Peu connu en France, le réalisateur suédois
Roy Andersson possède un univers très particulier entre humour grinçant à la Monty Python et surréalisme inquiétant, voire angoissant. Le cinéaste a commencé par réaliser des spots publicitaires atypiques et décalés, dans lesquels il développa un style très personnel : des plans larges au grand angle qui mettent en scène, en une seule prise de vue et de manière burlesque, les archétypes de notre société. Ces films lui valurent des récompenses importantes, notamment huit Lions d'or à Cannes.

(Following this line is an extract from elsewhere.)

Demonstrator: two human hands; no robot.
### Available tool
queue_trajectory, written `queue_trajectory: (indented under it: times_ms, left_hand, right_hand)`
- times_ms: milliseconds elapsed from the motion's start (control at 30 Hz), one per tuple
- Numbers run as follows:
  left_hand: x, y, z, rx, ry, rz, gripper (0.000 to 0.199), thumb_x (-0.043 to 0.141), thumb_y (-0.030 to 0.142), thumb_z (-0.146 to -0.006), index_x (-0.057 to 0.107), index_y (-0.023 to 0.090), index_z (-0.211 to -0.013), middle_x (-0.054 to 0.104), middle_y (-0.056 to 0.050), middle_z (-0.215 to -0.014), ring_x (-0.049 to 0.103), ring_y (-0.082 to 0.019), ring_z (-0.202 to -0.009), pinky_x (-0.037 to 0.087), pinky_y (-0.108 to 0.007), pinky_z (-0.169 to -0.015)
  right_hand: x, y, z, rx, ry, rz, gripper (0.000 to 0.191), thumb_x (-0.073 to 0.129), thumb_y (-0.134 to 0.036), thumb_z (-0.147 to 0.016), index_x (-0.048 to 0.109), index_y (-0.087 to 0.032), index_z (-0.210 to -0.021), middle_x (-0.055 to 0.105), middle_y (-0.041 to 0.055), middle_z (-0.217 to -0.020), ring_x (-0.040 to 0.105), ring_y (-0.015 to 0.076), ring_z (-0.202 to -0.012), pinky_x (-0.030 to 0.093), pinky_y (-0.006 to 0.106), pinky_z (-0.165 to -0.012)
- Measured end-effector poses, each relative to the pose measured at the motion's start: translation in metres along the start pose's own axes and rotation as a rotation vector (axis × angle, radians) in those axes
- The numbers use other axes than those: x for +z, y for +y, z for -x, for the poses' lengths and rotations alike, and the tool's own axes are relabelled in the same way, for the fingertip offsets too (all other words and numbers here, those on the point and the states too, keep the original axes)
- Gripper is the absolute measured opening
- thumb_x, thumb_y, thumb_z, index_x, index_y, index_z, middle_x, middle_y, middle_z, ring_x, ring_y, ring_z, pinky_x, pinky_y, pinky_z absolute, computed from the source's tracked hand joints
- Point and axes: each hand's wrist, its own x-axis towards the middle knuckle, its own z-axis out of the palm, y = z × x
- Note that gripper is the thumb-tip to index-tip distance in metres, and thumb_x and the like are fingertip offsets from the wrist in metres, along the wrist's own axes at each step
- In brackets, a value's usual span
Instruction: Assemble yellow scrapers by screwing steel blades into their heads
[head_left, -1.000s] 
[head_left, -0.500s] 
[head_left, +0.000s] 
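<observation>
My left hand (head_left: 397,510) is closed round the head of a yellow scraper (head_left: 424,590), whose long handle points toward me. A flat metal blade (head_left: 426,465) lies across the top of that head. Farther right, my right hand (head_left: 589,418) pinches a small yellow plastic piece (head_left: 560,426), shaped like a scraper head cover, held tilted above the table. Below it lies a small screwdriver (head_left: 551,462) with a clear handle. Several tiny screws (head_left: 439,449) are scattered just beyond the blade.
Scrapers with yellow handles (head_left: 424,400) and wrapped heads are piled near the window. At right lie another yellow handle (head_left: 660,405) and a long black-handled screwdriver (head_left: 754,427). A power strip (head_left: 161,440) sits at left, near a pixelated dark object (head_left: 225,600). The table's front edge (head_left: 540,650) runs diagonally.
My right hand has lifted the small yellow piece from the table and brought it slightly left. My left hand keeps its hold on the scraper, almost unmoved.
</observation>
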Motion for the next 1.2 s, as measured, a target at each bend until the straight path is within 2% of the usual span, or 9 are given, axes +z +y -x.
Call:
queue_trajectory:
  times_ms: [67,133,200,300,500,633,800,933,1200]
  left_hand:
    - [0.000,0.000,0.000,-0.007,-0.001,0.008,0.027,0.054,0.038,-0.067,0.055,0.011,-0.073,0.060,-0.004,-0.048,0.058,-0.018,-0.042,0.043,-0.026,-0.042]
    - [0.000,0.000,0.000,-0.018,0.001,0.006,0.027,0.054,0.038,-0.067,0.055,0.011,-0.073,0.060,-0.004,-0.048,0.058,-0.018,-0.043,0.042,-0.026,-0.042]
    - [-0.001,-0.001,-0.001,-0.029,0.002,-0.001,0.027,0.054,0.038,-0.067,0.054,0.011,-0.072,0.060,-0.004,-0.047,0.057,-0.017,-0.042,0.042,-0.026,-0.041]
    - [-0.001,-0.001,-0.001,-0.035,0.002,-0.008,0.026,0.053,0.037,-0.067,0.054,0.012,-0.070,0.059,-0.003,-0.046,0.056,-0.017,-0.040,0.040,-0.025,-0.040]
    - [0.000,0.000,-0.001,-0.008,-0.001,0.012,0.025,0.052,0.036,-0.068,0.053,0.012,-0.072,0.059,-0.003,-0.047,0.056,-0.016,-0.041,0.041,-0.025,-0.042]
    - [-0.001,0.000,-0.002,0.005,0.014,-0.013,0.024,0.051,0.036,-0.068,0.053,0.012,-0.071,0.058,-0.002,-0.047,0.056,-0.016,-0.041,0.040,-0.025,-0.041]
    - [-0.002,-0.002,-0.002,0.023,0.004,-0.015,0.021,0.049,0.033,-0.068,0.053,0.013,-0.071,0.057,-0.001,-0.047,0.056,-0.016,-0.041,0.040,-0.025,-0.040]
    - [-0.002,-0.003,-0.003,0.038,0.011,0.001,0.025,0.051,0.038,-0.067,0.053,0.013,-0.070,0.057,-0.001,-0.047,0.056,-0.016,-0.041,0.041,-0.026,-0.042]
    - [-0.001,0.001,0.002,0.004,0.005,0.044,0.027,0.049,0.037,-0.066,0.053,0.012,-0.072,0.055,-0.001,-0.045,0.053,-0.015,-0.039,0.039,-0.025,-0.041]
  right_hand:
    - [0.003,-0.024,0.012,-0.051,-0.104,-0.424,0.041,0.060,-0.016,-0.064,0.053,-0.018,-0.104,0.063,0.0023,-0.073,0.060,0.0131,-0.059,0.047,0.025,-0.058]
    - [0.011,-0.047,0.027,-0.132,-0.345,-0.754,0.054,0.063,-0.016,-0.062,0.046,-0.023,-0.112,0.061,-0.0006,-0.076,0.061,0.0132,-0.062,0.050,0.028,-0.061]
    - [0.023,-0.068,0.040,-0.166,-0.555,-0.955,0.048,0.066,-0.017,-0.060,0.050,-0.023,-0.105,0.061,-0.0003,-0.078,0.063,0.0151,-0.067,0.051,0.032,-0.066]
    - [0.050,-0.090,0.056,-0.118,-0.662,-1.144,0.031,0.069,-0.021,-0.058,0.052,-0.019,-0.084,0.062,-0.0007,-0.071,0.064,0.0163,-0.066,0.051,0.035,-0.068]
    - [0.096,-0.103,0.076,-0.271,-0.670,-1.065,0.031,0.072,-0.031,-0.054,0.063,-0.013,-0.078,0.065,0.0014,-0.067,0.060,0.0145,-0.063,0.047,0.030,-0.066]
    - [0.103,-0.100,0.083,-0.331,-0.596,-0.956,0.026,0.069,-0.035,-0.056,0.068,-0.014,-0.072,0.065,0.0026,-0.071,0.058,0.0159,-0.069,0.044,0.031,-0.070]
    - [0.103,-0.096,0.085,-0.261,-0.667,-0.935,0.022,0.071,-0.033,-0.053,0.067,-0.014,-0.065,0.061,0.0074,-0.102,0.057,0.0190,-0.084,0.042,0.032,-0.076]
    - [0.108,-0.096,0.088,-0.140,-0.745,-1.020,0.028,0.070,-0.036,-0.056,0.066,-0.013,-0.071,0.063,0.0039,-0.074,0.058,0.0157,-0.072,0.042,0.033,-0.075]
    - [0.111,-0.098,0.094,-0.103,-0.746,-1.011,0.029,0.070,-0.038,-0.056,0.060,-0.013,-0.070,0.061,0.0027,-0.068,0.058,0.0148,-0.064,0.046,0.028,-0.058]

En 1981, il fonde le studio 24, une société de production indépendante située au coeur même de Stockholm, spécialement conçue pour ses besoins. Avec une équipe soudée, ce véritable laboratoire permet à Roy Andersson de produire et réaliser ses films en toute liberté. Deux courts métrages, Quelque chose est arrivé (1987) et Monde de gloire (1991), lui permettent d'affiner son style et la maîtrise du plan séquence et remportent à leur tour de nombreux prix, notamment au
Festival International de Clermont-Ferrand.